Wednesday, March 27, 2013

Multi-master data conflicts - Part 2: dealing with conflicts

In the first part of this article we examined the types of conflicts and their causes. In this part, we will analyse some of the methods available to deal with conflicts.

Pessimistic locking (or: conflicts won't happen)

Applicability: synchronous clusters with 2pc

We've covered this topic in the previous article, but it's worth repeating. If you use a synchronous cluster, you don't have conflicts. For example, MySQL Cluster ensures consistent data with updates coming from different nodes. However, MySQL Cluster is not a replacement for a MySQL server, and it has severe limitations.


Optimistic locking

Applicability: synchronous clusters without 2pc (Galera)

Conflicting transactions proceed on different nodes with local locking. The last one then rolls back when it discovers a prior transaction got in first on the same data. For a more detailed analysis of this handling method, see this article by Jay Janssen


Conflict resolution after-the fact

Applicability: EnterpriseDB (none so far for MySQL)

Asynchronous replication is hard for conflicts. A conflict in this state means that the data has been applied to the wrong node or to the wrong object, and something must be done to solve the issue.

Typical remedies offered for conflict resolution are:

  • Earliest or Latest Timestamp: This method says that the oldest or the latest record prevails when a conflict happens. This is hardly a reliable resolution. It's the easiest method to implement, and thus it is offered. But it often results in a hidden data inconsistency problem, where we may find data that we don't expect. The current data was applied simply because it was updated later than the correct record. Also, timestamp calculation requires time synchronization across servers, and possibly across timezones, which calls for extra effort to keep the system functioning.
  • Node Priority: There is a hierarchy of nodes, with different ranks. When a conflict occurs, the node with the highest rank prevails. This method requires the data origin to be stored alongside the contents, and to be easily searchable when conflicts occur. It must also take into account offline nodes, and therefore it should keep the conflict resolution metadata until the offline nodes are back in synch.

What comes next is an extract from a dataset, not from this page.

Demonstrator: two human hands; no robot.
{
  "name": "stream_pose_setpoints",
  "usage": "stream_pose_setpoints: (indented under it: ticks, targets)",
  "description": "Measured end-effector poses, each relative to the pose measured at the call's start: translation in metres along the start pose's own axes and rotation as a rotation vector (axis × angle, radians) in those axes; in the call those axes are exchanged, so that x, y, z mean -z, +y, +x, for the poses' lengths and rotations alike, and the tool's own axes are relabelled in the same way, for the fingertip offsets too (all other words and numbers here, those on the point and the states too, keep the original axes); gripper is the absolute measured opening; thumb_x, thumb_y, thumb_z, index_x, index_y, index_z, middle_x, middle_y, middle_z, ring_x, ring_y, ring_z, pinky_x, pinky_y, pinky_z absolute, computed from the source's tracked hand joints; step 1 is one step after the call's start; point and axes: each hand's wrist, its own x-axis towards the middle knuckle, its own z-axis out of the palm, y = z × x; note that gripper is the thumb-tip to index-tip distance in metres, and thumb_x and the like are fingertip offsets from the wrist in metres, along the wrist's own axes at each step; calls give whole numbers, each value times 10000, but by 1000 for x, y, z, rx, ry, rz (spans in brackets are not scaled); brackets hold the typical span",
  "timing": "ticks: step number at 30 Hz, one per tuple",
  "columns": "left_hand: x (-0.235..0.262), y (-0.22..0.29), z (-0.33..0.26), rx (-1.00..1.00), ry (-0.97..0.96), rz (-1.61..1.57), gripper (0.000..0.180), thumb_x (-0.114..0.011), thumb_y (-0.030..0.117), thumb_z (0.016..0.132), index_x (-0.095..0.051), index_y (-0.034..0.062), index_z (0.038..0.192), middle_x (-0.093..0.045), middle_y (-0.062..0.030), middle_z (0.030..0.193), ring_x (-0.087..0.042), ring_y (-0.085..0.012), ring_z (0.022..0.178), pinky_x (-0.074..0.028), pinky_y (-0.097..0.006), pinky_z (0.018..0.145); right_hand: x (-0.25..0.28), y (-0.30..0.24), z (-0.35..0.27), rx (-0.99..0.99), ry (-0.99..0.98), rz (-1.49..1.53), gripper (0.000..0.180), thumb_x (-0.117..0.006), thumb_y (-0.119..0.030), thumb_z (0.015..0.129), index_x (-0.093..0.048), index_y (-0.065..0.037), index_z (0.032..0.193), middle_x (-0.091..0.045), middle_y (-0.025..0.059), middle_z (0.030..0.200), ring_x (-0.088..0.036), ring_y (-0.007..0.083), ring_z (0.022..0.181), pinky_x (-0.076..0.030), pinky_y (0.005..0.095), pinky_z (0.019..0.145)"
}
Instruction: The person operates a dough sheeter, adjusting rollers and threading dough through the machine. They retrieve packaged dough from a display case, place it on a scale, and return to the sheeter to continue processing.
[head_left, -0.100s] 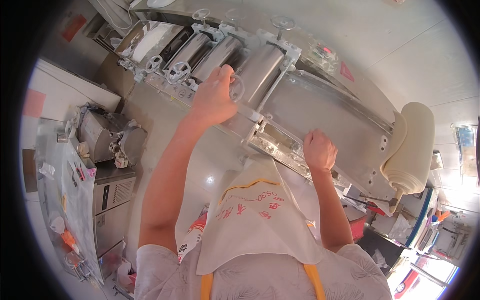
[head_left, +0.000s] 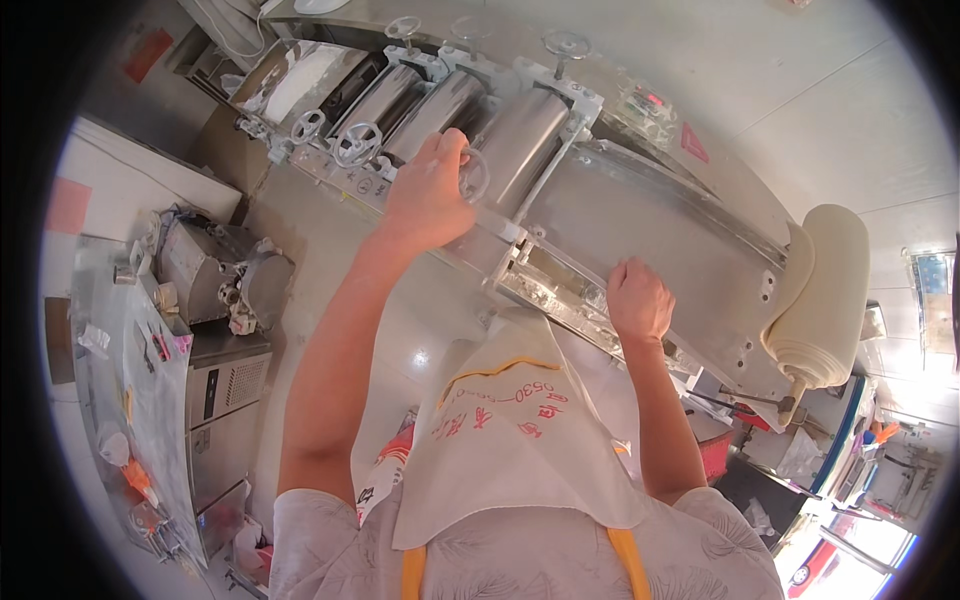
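A dough sheeting machine with several shiny steel rollers (head_left: 518,140) stretches across the view in front of me. My left hand (head_left: 432,195) is closed around a small metal handwheel (head_left: 474,177) on the machine's near side, by the largest roller. Farther right, my right hand (head_left: 640,300) is curled into a closed grip at the near side rail (head_left: 580,272) of the flat metal bed (head_left: 650,225); its fingertips are hidden. At the bed's right end, a thick roll of pale dough sheet (head_left: 825,300) is wound on a rod.
Other handwheels (head_left: 358,146) stick out along the near side, and more (head_left: 566,46) stand on top. A floury hopper end (head_left: 305,80) lies far left. On the left stand a steel cabinet (head_left: 228,390) and a small motorised machine (head_left: 215,270). A wall runs behind.
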Motion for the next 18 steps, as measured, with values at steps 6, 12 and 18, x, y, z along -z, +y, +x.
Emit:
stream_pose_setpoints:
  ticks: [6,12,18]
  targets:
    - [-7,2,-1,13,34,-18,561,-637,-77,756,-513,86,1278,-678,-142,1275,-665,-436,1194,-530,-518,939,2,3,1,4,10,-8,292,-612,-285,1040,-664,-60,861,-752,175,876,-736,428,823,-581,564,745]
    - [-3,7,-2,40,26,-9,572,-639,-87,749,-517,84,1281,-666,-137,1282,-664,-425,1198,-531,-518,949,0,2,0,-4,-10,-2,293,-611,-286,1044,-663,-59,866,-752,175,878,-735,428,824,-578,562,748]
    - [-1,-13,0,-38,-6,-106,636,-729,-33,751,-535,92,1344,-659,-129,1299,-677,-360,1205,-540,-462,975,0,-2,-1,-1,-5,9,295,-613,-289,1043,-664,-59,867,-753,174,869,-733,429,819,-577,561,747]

Methods that could be implemented in a more advanced technology may include:

  • Origin enforcement: data coming from authorized nodes will be preserved. Data from wrong origin will be dropped, and a consolidation event will be generated and sent to the other nodes. This method would be possible in systems (like Tungsten) that keep track of the event origin.
  • Data merge: If possible and desirable, data from two different sources can be preserved, and merged in the destination table. This rule should also originate a new event to fix the data in the other nodes.

Schema renaming

Applicability: fan-in topologies

Fan in with likely conflicts

Image #1 - Fan-in topology with likely conflicts.

A fan-in topology is easy to implement with Tungsten Replicator, but not easy to maintain. By its nature, fan-in is a conflict waiting to happen. Assuming that all the masters have the same structure, they will replicate multiple changes into the same schema, and it is quite likely that some changes will clash. For this reason, the simple solution often adopted is renaming the schema before the data reaches the slave.

Fan in with schema renaming

Image #2 - Fan-in topology with schema renaming.

I know of at least one user who has successfully applied this technique for a cluster made of 70 masters and one slave.

Conflict prevention: Discipline

Applicability: all topologies

A simple way of preventing conflicts, and one that would make life easier for all is discipline. The organization decides which entry points can update which data, and conflicts are not possible, because the data is inserted or modified only in the places where it is supposed to be.

Multi master r w split

Image #3 - Preventing conflicts with discipline in a star topology.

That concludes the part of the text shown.